Equivalent context free grammar for pushdown automata

[edit] This machine does not accept L = {a^(n)b^(n)c^(n) | n > 0} and instead accepts L = {a^(2n+1)b^(2n+1)c^(2n+1)}; also, as a side note please don't try to fix my machine - I want to do it. I have an idea.

[edit 2] This doesn't work and I don't think there is any fixing this - oh well.

So I'm kind of confused on this idea of pushdown automata and context free grammar being equivalent.
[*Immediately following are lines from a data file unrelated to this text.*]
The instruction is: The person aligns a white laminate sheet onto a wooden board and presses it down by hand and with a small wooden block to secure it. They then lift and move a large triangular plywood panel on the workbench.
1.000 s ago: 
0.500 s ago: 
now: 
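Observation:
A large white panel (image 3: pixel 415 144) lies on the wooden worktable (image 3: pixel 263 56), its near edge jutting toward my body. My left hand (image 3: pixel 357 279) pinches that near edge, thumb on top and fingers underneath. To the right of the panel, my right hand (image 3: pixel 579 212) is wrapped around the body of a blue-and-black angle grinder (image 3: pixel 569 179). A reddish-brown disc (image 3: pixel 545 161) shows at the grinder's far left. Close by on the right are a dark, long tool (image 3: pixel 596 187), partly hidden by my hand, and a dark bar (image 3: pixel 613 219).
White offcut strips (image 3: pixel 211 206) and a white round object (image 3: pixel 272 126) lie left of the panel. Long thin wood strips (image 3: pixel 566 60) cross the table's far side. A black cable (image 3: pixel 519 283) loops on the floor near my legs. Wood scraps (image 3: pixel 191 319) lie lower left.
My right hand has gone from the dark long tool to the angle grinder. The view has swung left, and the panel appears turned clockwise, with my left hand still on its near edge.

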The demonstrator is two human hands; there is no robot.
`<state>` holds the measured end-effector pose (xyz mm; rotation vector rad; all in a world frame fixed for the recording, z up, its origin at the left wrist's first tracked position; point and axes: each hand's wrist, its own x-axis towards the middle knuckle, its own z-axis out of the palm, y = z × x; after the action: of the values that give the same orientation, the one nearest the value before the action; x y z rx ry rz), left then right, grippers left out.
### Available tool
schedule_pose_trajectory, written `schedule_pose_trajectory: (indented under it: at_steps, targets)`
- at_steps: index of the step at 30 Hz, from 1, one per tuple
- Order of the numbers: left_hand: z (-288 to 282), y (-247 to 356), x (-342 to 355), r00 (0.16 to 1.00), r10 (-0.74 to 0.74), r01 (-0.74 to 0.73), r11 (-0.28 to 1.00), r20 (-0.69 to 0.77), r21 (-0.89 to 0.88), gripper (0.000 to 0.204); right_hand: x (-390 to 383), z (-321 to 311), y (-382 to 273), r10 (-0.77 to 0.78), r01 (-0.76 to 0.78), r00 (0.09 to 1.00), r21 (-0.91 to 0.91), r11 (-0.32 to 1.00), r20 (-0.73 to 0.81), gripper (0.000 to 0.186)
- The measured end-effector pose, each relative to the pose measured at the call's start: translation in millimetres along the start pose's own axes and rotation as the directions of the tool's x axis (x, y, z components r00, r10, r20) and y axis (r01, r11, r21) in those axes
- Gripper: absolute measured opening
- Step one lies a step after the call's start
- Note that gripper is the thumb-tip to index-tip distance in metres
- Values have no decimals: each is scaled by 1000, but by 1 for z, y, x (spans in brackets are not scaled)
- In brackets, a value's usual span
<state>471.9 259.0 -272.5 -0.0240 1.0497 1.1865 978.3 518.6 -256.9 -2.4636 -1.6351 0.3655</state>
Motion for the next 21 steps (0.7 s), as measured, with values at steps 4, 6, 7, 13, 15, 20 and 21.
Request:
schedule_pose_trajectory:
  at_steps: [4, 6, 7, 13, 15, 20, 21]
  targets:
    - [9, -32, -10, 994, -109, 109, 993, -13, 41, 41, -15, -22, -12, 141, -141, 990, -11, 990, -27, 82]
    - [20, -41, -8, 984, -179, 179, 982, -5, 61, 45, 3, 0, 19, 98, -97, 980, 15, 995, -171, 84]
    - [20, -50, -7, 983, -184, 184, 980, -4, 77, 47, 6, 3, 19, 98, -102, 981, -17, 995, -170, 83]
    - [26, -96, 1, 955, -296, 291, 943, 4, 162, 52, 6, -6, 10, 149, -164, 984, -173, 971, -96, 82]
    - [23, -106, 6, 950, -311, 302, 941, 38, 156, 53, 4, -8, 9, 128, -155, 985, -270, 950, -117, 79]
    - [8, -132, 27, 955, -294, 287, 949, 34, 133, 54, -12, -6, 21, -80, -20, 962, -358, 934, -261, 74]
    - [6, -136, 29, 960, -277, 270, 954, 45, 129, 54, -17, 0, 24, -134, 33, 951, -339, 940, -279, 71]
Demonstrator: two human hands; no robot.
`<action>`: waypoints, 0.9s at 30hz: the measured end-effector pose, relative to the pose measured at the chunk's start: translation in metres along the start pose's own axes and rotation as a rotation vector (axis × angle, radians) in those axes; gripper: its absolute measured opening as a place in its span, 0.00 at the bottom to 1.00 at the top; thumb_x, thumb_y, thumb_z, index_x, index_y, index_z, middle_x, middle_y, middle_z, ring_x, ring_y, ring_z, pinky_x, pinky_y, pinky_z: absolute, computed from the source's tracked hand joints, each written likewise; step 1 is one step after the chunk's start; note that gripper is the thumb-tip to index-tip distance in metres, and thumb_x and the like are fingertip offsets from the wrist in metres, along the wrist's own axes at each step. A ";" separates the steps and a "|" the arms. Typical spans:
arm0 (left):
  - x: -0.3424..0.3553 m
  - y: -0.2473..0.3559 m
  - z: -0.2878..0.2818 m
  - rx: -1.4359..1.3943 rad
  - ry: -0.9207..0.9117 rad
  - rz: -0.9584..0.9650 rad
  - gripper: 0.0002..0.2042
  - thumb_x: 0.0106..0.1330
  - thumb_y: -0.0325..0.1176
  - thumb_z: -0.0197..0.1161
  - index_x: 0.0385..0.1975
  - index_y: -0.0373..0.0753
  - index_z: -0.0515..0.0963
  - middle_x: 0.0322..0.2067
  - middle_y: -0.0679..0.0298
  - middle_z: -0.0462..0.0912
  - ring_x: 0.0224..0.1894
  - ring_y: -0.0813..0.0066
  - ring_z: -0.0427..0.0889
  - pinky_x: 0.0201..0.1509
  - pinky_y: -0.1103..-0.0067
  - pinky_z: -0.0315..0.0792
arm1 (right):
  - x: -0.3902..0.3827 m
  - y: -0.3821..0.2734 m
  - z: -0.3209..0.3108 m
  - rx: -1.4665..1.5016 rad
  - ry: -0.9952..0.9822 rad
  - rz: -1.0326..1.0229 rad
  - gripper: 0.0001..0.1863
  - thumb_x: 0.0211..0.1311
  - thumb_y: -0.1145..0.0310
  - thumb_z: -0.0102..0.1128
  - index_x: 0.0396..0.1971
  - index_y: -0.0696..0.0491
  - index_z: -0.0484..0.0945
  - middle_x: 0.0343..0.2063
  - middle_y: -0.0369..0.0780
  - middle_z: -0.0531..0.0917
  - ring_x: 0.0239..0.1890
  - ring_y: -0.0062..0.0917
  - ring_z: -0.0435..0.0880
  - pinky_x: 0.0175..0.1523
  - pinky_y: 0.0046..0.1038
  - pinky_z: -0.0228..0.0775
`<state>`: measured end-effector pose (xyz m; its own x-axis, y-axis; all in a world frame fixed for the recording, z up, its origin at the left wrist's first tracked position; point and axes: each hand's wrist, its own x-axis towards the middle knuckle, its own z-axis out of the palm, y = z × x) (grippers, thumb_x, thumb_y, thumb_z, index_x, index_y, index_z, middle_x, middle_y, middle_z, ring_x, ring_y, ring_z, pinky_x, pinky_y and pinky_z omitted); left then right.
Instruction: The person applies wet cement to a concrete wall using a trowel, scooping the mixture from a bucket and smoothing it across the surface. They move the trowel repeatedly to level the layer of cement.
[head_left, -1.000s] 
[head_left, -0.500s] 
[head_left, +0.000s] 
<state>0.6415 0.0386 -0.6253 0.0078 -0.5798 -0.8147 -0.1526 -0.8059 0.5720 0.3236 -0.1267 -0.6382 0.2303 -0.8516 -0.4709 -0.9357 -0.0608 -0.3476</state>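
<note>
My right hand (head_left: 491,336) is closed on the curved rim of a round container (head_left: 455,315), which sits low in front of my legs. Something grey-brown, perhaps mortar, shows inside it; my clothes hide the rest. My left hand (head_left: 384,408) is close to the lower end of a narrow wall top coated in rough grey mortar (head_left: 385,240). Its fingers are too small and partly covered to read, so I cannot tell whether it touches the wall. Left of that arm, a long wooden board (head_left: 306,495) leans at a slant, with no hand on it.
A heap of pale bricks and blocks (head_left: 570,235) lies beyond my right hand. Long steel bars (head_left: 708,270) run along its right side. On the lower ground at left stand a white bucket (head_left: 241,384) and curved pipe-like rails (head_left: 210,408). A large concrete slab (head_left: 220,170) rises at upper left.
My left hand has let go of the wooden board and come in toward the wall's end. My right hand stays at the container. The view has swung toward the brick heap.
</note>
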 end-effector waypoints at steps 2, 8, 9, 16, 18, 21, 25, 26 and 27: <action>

For instance, in the language,

L = {a^(n)b^(n)c^(n) | n > 0},

we can design some pushdown automaton - we'll omit pushing and popping a start symbol from the stack for the sake of brevity.

The Machine

Say we have a state q1 that reads every 'a' present in the string and simultaneously pushes an 'a' to the stack whilst looping on itself - to get from q1 to, say q2, we read a 'b' from the string, pop 'a', and push nothing. Next we have q2, q2 has two different transfers that it can go to: q3 or q4. to get to q3, we read 'b', pop nothing, and push nothing - q3 has one transfer that goes to q2; this transfer is as follows: we read 'b', pop 'a', and push nothing. To get to q4 we read 'c', pop 'a', and push nothing. At q4 we can go to q5: To get to q5, we read c, pop nothing, and push nothing. q5 has a transfer back to q4 - the transfer is as follows: we read a 'c', pop an 'a', and push nothing. The stack, given a valid string, will be completely empty at the end of this process - thus the string is accepted.

My question

A context free grammar cannot create this language; this makes me question the scope of pushdown automaton; I thought pushdown automata and context free grammars were equivalent - especially given the fact that this pushdown automaton is deterministic.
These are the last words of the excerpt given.